Layer by layer 2D MoS2/rGO hybrids: An optimized microwave absorber for high-efficient microwave absorption

Abstract

Constructing heterostructured microwave absorbers out of low dimensional nanomaterials has been proved an effective method for enhancing the attenuation ability and boarding the effective attenuation bandwidth in electromagnetic wave (EMW) absorbing area. By using a simple intermediate reduction mixing process, 2D layer by layer hierarchical architectures of few-layered MoS2 nanosheets (NMS) and reduced graphene oxide (rGO) are prepared under different volume ratios, which achieve enhanced EMW absorption performance with respect to the pure NMS or rGO. The minimum reflection loss (RL) value of NMS/rGO-5:1 with 20 wt% loading is −55 dB under 2.2 mm compared to −38.42 dB of pure NMS with 60% loading under 2.4 mm or −37.2 dB of pure rGO with 30% loading under 3.5 mm. The effective attenuation bandwidth (EAB, <−10 dB) of NMS/rGO-2:1 with 25% loading is up to ∼6.96 GHz.
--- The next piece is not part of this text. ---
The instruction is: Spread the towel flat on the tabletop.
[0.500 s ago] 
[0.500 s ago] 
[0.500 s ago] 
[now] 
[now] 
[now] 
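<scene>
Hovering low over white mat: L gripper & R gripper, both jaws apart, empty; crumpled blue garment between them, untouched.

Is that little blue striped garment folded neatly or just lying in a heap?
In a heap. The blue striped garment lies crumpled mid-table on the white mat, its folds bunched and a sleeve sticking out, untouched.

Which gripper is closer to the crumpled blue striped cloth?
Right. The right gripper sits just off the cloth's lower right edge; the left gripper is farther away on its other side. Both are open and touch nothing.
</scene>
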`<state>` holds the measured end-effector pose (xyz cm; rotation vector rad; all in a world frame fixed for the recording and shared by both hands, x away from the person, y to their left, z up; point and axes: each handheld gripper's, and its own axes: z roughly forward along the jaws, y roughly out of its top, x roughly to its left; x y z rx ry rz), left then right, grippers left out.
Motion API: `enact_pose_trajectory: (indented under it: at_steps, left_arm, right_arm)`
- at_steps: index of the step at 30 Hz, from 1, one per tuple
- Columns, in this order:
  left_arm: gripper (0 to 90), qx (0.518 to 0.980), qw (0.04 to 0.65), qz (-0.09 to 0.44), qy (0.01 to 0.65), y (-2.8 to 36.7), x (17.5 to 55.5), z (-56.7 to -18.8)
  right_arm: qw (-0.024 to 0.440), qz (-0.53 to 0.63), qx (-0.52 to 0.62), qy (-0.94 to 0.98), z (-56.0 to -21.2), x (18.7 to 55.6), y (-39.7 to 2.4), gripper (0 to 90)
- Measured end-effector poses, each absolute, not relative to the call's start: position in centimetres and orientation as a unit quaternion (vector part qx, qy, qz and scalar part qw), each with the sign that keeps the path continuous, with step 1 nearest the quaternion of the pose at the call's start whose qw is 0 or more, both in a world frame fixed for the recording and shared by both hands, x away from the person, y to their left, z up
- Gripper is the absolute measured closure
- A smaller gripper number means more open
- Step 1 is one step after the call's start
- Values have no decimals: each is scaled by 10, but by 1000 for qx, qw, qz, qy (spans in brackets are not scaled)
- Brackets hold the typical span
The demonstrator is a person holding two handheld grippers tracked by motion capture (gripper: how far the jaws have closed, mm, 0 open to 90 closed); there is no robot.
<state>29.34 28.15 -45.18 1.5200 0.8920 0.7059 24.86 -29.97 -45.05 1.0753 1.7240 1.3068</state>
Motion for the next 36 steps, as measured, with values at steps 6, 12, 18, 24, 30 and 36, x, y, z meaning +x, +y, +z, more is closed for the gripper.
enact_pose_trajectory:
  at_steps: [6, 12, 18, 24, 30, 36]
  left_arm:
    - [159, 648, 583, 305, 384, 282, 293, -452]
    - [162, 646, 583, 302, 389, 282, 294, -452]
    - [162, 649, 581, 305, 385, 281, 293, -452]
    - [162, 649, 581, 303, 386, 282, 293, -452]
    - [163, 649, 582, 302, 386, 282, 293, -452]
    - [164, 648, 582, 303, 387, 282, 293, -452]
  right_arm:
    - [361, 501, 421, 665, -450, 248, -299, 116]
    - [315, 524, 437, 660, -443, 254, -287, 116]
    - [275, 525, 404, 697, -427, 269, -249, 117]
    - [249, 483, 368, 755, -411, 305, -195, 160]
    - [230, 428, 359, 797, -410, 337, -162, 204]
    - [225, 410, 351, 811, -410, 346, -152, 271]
The enhanced performance of NMS/rGO is attributed to the strong interfacial polarization loss resulting from the NMS/rGO heterojunctions, as well as the defect dipole polarization loss, conduction loss and scattering loss. Furthermore, this work demonstrates the easy fabrication of layer by layer NMS/rGO heterojunctions, paving a way for harvesting unique physicochemical properties of 2D transition metal dichalcogenides/graphene composites. Considering the enhanced EMW absorption performance and greatly reduced filler loading, the resulting 2D layer by layer NMS/rGO show promising prospect in the area of microwave absorption.